Diagnostic reasoning as artificial intelligence emerges: a distributed cognition framework

AI and diagnostic reasoning
Cite this article as:
Rohlfsen, C. Diagnostic reasoning as artificial intelligence emerges: a distributed cognition framework, First10EM, March 4, 2024. Available at:
https://doi.org/10.51684/FIRS.134305

This is an invited guest post by Dr. Cory Rohlfsen (@CoryRohlfsen) based on an interesting twitter thread of his from a few month back.

Dr. Rohlfsen is a hybrid internal medicine clinician at the University of Nebraska Medical Center. He splits his time between hospitalist duties and primary care clinic. He is passionate about fostering a community of teaching excellence for future academicians. As a core faculty member, he serves on the Curriculum Competency Committee and reviews resident milestones as part of their progress towards graduation. He is also the director of the first competency-based, inter-professional health educator track in the United States. His scholarship interests include trainee-centered approaches to competency-based medical education (CBME) and innovative assessment practices.


After nearly despairing over how Artificial Intelligence (AI) will one day replace us, I realized it just isn’t so, but not for the reasons typically cited (e.g. compassion, relationships, empathy). Many have imagined what the future of medicine will look like with AI as co-pilot. It’s only a matter of time before a Turing Test of patient outcomes proves AI’s superiority when in the driver’s seat. From that point on, will doctors even be in the cockpit or will we be left peering through the proverbial dust of the runway as AI takes flight? Which generation of doctors can expect this to happen in their lifetime?

Since much of our identity as physicians is tied up in the cognitive domain, it’s normal to wrestle with these questions, particularly as our roles and responsibilities evolve. If you’re reading this as an experienced attending physician, imagine the disproportionate impact such disruptive technology might have on a trainee whose identity is actively being forged.1 As an internist practicing both primary care and hospital medicine, I moved through all stages of grief, bargaining with a few downward spirals of doomsday thinking on the path to acceptance.
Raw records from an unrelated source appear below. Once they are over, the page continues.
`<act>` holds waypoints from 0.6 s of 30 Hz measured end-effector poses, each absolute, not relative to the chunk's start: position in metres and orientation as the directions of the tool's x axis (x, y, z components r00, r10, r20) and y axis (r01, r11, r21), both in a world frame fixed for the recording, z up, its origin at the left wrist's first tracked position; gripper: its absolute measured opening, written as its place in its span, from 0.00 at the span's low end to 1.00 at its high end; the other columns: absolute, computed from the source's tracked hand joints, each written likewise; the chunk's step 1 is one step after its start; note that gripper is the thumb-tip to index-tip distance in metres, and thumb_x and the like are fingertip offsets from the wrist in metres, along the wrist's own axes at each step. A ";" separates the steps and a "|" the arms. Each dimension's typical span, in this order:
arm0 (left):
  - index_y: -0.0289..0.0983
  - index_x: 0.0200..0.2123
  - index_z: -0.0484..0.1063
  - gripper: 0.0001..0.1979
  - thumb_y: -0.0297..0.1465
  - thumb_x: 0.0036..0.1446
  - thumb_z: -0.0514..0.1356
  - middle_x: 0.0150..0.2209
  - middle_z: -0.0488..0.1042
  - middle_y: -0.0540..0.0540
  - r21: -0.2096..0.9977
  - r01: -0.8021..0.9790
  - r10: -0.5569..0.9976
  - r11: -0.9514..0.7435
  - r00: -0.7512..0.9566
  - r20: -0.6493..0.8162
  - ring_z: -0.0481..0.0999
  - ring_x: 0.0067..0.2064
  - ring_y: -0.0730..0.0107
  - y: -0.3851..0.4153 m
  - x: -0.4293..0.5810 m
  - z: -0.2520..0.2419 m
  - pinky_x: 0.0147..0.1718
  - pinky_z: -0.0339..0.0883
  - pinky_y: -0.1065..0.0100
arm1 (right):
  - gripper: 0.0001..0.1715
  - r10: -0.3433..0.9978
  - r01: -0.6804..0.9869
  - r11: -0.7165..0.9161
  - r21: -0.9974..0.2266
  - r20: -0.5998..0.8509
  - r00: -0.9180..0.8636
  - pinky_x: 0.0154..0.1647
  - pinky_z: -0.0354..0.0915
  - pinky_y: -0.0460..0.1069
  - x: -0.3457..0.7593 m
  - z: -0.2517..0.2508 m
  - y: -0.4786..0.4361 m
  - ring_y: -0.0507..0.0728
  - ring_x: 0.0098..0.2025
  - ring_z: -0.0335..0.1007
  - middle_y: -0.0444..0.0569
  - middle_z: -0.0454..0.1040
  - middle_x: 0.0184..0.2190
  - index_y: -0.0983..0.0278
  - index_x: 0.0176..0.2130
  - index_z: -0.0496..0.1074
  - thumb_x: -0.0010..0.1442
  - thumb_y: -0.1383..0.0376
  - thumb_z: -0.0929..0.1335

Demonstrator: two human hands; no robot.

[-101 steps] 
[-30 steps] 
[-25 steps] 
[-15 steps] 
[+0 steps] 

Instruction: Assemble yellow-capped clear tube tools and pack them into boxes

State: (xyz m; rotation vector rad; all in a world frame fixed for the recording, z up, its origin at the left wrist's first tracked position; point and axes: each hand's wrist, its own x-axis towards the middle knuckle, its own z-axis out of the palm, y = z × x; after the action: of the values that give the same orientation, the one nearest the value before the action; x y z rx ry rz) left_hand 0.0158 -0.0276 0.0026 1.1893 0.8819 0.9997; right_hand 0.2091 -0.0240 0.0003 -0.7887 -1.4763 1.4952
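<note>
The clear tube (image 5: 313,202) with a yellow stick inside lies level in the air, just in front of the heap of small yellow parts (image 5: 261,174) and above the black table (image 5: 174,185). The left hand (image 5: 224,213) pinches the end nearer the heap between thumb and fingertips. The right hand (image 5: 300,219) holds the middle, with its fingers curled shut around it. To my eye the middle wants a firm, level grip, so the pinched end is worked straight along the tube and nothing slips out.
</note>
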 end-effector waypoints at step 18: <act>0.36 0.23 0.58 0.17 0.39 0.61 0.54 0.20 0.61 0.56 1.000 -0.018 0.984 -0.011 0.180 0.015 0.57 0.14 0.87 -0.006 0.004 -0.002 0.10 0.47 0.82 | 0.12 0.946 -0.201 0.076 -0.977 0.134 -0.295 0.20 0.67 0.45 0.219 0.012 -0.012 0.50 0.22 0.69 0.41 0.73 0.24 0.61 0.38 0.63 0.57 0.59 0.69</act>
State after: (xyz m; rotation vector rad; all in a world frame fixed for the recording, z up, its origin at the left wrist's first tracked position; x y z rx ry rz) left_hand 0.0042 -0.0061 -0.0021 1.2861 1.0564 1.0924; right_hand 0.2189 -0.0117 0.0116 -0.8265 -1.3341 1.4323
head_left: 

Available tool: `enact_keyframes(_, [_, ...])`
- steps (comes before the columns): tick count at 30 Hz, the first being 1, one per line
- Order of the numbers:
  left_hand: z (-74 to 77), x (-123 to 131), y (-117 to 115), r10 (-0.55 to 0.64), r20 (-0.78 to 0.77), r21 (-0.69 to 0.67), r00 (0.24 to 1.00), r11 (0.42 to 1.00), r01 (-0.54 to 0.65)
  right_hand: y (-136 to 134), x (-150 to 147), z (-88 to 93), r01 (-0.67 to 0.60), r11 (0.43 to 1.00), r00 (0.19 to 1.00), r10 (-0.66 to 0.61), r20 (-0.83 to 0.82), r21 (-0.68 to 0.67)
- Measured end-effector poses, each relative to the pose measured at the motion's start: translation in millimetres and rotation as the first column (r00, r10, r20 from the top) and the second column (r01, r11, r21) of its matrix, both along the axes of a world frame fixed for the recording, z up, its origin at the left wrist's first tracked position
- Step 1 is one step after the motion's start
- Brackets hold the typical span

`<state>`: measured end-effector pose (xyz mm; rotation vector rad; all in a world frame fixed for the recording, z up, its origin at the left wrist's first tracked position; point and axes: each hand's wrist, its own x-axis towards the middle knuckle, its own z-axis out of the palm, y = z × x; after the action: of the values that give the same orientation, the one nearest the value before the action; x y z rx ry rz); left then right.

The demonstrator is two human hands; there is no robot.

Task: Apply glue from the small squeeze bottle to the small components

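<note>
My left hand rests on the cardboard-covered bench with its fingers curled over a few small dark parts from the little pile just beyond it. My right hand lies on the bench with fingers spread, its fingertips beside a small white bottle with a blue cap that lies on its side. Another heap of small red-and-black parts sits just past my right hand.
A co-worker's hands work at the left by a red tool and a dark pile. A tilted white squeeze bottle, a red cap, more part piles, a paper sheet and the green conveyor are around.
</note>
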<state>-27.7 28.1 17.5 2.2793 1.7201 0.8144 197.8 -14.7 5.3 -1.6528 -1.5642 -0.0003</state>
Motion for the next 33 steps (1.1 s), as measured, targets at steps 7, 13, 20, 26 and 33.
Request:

Eventually, a more optimistic view emerged – a perspective I’m thrilled to share with you today.

Sure, doctors will always have an upper hand with our physical, healing presence. But that’s not what this post is about. We also have a distinctively unique COGNITIVE trait to offer – one that took over 10,000 years of evolution to develop.

Because AI applications in medicine are innumerable, the scope of this post will be limited to diagnosis. While this proposed framework could also apply to a broader swath of management reasoning and medical decision making (including ethics, judgement, uncertainty, etc), let’s start small with diagnostic reasoning – a strictly cognitive domain.
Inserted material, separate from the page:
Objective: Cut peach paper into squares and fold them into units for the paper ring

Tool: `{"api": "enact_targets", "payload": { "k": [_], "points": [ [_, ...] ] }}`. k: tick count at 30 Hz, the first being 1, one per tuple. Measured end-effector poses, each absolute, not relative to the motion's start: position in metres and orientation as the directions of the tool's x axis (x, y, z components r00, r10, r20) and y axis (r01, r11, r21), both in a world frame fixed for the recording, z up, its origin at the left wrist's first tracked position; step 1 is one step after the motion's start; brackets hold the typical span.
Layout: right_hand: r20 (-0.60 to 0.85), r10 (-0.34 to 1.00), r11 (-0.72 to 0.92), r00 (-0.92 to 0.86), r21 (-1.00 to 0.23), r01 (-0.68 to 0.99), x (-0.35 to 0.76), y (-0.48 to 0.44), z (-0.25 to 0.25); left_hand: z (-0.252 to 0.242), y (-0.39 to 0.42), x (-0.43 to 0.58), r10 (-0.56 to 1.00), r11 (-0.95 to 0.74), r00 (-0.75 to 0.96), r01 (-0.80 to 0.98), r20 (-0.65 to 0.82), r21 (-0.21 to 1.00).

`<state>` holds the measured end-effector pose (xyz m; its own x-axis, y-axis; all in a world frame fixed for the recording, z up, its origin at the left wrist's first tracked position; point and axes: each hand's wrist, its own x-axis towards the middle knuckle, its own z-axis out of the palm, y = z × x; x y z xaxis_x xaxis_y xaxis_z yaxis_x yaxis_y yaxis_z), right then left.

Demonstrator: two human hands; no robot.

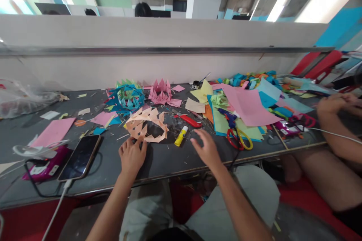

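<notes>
A peach paper ring with cut points (147,123) lies on the dark table in front of me. My left hand (133,155) rests palm down at its near left edge, fingers slightly apart and the fingertips touching or almost touching the paper. To the right of the ring is a yellow glue stick (181,136) with a white cap. My right hand (206,148) hovers just right of the glue stick, thumb and fingers spread, holding nothing. A red-handled cutter (190,121) lies beyond the glue stick. Behind the peach ring stand a blue and green paper ring (130,97) and a pink one (160,92).
Scissors (240,139) and a blue glue gun (229,116) lie on stacked paper, near a pink sheet (249,101). At left are a phone (80,157) and a purple power strip (46,163) with cables. Another person's arm (339,131) is at the right.
</notes>
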<state>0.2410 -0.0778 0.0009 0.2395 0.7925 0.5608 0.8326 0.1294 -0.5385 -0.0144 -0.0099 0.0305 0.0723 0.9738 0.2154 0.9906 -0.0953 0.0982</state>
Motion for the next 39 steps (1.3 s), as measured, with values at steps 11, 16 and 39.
{"api": "enact_targets", "payload": {
  "k": [11,16,39],
  "points": [
    [0.406,0.716,-0.404,0.568,-0.422,0.811,0.386,-0.088,0.007,0.024,-0.021,-0.026,0.949,-0.106,-0.015,0.925,0.314,0.366],
    [0.323,0.694,-0.532,0.643,-0.371,0.761,0.367,-0.065,-0.002,0.019,-0.068,0.012,0.863,-0.423,0.069,0.641,0.501,0.641],
    [0.308,0.700,-0.563,0.644,-0.317,0.763,0.360,-0.057,-0.005,0.011,-0.025,0.249,0.895,0.106,0.420,0.135,-0.153,0.985]
  ]
}}
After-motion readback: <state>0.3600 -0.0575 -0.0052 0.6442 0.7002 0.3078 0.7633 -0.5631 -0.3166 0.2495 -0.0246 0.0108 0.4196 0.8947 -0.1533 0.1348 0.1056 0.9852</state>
Let’s first acknowledge that our analytical brains glorify hypothesis-driven reasoning and problem solving. We are drawn to what we can measure, study, and improve. But in doing so, we risk neglecting our biggest contribution to medicine.

Yes, AI will outperform average doctors in information rich environments.2 It will process higher volumes of data with greater speed, higher fidelity, and tireless aptitude. But only a fraction of diagnoses come to light in this domain. Most diagnoses spring forth from information deserts.

Recall that ~80% of diagnoses are captured during the history.3 Even if a diagnosis can’t be confirmed until an exam, lab, biopsy, or imaging study is complete, the largest advance in hypothetical-deductive inquiry is usually in the patient interview. This also happens to be where “humanity” prevails and shines brightest.

Since the discovery of mirror neurons,4 humans still don’t know what to call this “super power.” Some call it experience, pattern recognition, situational awareness, emotional intelligence, or action learning. For the remainder of this post, I’ll call it “situated cognition.”

Whatever it is, we have a superior SEARCH5 function in information deserts. With heightened sensitivity to recognize socially encoded cues & patterns (separating signal from noise), we are programmed to navigate these deserts even if we’re not aware we’re doing it.

Remember those mall maps back in the day? The ones that you went up to when you were lost and needed to find the exit closest to your car. The good ones signaled “YOU ARE HERE” with a big red star.

For the mall maps that didn’t have that big red star, what was the harder task?

  • Task 1) Finding yourself on the map (the search) or…
  • Task 2) Mapping your route to the destination once oriented

We know the SEARCH task for that elusive star is way more taxing! Once oriented, it’s not hard to find your way. This search task represents the information desert and we all navigate it differently. Novices might scan “left to right” (taking in every detail to avoid missing the star). But experts usually have a strategy – even if it’s a subconscious one.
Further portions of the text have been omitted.